**Action item:**
Your response should contain each line of the data that includes "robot".

=== Data records ===

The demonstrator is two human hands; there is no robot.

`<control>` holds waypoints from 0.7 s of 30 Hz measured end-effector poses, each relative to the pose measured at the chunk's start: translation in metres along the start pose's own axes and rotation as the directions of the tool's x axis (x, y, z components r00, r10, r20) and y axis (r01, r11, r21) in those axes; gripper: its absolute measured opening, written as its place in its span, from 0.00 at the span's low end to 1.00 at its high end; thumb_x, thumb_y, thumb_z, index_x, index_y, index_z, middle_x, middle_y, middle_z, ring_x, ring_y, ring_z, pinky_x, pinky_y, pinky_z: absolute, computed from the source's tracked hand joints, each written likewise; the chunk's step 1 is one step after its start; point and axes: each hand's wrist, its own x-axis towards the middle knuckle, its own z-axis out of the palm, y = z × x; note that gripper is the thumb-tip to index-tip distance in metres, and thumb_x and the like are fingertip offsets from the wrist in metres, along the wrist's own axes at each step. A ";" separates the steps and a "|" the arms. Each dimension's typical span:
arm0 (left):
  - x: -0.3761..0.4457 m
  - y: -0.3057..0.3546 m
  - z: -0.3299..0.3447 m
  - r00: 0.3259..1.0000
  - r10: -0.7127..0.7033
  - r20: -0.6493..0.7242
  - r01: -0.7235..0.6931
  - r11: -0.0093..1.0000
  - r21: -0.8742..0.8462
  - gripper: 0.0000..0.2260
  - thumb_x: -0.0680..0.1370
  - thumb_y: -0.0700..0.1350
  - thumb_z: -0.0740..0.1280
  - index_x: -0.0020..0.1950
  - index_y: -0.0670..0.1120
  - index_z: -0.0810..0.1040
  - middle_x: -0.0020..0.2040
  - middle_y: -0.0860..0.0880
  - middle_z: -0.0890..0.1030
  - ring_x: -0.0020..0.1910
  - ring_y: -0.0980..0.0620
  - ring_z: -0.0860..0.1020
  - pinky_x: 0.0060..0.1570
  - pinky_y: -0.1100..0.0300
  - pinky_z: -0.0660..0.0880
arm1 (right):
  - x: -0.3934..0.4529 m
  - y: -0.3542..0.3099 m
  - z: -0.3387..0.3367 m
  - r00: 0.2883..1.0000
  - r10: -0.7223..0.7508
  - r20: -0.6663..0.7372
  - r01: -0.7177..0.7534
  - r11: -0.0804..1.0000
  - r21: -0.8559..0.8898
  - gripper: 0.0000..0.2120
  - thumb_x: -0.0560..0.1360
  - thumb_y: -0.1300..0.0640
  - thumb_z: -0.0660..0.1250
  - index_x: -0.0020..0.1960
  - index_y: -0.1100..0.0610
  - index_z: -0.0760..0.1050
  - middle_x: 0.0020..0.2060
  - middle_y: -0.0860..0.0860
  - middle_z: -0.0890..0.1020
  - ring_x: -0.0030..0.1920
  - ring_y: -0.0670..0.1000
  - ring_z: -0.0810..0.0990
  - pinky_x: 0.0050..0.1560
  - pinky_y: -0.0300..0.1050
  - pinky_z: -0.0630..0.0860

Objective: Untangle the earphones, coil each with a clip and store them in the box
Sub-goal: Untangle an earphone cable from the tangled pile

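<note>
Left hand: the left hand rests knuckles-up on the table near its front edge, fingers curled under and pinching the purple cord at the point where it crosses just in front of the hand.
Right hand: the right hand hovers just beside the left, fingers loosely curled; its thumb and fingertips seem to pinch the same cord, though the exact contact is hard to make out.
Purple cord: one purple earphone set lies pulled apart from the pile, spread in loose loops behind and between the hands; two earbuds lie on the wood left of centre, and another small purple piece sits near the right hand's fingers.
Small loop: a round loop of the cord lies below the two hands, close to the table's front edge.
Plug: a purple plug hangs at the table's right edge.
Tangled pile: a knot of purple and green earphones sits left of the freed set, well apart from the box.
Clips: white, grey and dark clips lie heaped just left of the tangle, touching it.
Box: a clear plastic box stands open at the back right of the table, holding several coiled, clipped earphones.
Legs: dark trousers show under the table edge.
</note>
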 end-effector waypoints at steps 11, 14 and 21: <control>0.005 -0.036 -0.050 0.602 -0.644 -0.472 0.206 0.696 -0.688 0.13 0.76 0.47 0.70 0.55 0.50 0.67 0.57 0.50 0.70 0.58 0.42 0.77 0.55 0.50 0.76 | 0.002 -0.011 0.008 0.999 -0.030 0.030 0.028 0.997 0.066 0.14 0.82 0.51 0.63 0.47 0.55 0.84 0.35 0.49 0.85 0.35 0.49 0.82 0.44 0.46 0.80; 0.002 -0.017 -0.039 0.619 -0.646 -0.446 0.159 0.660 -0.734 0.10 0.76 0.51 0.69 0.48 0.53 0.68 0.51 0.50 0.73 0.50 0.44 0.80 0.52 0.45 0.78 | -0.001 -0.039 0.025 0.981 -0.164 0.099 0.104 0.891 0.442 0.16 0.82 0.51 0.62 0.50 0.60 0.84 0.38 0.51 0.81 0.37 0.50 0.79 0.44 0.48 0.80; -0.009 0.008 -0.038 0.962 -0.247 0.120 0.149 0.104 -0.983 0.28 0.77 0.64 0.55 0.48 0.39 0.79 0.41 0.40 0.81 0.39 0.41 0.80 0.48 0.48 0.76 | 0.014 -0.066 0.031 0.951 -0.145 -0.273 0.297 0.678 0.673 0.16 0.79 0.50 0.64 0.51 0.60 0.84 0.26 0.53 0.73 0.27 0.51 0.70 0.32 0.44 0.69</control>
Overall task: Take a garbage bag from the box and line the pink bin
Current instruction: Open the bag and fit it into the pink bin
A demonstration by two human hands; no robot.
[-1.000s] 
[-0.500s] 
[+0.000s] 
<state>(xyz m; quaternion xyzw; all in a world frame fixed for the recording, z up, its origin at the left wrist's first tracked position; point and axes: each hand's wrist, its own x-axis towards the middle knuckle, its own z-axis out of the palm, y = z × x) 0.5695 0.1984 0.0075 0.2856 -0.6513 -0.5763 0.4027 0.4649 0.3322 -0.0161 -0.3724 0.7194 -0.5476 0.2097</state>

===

**Written solution:**
The demonstrator is two human hands; there is no robot.
A demonstration by two human hands; no robot.

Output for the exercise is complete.